Considerando os contextos que vivemos atualmente, é necessário compreender e ensinar como exercer a cidadania, aprender a defender a democracia, como manter nossas famílias em suas diversas formas, e cuidar do meio ambiente, crescer profissionalmente e defender nossos direitos, compreendendo o desenvolvimento como um fenômeno social total, que abarca diversas dimensões da vida, como a política, a economia, a cultura e a relação entre as pessoas e o restante da vida no planeta.

A nossa experiência histórica demonstra que é impossível refletir sobre o país sem pensar na dimensão simbólica de nosso povo, em suas identidades e em seu imenso potencial criativo. É mais impossível, ainda, transformá-lo sem disputar valores, visões de mundo e sem desenvolver uma nova sensibilidade e uma nova consciência coletiva, com a promoção dos valores básicos de uma cultura cidadã, de diversidade, de valorização da ciência, da ação coletiva e da não-violência.

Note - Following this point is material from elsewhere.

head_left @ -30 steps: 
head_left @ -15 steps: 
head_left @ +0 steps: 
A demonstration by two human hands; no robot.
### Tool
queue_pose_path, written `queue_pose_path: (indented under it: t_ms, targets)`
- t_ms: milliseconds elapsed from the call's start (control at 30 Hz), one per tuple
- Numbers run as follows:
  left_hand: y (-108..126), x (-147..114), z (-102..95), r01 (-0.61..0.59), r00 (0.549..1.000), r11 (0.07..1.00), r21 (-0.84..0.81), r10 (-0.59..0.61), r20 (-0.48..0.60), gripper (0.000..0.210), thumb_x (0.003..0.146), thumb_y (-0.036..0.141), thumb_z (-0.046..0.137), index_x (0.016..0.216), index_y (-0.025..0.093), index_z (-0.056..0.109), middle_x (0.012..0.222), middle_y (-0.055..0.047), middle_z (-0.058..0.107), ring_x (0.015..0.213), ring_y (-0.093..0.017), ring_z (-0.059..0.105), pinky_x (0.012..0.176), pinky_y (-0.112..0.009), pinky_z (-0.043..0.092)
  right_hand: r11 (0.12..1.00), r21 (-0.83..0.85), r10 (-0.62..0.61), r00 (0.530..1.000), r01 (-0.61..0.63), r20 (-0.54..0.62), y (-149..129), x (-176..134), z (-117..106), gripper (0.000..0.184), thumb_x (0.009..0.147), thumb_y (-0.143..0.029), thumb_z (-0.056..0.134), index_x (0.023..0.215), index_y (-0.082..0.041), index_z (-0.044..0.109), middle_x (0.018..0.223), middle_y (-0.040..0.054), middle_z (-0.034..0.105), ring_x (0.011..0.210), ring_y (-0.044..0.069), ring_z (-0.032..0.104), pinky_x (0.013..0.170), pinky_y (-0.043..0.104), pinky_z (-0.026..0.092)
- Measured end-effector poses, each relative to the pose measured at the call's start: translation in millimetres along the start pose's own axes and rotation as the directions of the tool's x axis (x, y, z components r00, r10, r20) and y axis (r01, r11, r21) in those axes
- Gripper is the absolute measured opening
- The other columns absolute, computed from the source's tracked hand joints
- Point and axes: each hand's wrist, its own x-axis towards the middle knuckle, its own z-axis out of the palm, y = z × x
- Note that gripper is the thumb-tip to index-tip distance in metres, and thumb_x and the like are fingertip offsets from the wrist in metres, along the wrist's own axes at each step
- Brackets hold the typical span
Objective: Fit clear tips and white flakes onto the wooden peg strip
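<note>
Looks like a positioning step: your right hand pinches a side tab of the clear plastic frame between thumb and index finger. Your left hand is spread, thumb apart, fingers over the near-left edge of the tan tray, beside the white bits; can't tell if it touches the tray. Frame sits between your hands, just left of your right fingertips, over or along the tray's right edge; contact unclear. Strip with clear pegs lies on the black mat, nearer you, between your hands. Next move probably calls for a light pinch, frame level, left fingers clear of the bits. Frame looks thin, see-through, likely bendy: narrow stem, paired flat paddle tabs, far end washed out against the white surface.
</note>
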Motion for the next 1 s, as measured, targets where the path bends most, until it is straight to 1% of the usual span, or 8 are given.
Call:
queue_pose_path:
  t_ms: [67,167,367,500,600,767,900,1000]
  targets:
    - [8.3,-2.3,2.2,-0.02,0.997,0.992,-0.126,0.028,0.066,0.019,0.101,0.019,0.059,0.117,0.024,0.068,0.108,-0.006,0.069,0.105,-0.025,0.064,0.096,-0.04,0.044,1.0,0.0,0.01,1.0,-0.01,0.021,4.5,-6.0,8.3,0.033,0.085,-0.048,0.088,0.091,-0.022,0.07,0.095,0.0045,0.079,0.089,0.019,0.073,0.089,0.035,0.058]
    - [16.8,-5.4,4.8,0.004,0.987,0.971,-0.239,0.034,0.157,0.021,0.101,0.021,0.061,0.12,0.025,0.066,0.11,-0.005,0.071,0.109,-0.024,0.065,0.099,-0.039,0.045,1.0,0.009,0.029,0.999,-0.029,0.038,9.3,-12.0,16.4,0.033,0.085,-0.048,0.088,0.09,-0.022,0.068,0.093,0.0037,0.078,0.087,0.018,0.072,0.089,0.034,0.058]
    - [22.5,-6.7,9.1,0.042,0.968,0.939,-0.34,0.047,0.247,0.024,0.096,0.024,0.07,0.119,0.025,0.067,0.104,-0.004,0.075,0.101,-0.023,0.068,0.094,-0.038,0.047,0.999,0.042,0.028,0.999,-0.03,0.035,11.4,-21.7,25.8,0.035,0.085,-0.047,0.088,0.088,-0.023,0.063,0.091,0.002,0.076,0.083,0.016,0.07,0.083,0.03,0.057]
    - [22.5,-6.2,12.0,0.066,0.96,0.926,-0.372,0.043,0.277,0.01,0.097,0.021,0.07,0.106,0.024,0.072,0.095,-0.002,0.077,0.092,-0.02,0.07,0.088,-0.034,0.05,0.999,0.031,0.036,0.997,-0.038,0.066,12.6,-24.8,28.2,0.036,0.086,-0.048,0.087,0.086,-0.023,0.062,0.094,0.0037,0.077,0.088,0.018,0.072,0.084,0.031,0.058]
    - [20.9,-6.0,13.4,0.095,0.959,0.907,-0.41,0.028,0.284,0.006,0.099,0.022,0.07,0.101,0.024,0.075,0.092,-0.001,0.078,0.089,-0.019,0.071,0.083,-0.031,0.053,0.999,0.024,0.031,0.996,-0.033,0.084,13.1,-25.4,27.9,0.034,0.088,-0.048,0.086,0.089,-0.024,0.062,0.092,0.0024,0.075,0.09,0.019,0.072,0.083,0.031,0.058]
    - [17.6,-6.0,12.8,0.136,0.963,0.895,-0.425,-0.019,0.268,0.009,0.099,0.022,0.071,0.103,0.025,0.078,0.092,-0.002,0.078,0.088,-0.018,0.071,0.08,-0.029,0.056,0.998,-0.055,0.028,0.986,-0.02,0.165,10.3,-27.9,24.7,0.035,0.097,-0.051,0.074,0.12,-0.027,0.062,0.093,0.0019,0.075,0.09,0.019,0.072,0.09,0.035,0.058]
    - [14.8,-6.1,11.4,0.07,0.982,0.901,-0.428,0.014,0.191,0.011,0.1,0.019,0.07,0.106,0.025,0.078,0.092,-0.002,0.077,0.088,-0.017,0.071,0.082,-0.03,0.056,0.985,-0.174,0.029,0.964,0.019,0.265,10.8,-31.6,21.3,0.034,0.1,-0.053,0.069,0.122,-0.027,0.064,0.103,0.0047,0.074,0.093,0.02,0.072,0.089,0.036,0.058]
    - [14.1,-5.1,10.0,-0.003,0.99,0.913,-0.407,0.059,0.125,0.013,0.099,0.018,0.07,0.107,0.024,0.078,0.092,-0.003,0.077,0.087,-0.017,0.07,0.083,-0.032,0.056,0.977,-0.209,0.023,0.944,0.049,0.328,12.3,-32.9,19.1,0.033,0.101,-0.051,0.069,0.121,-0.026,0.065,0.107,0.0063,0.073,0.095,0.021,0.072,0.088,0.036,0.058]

Dessa forma, é importante compreender a necessidade de que o profissional de Arteterapia, como mediador de sentidos e afetos, deve estar alinhado as agendas globais de desenvolvimento sustentável no âmbito individual e coletivo, capaz de promover um processo de trabalho inclusivo e em rede, com visão ampliada da diversidade de pessoas e territórios, com consciência dos aspectos que fundamentam os complexos culturais da nossa brasilidade como fatores expressivos para formação do nosso modelo civilizatório e seus impactos na formação cidadã, na saúde e no bem-estar da nossa população.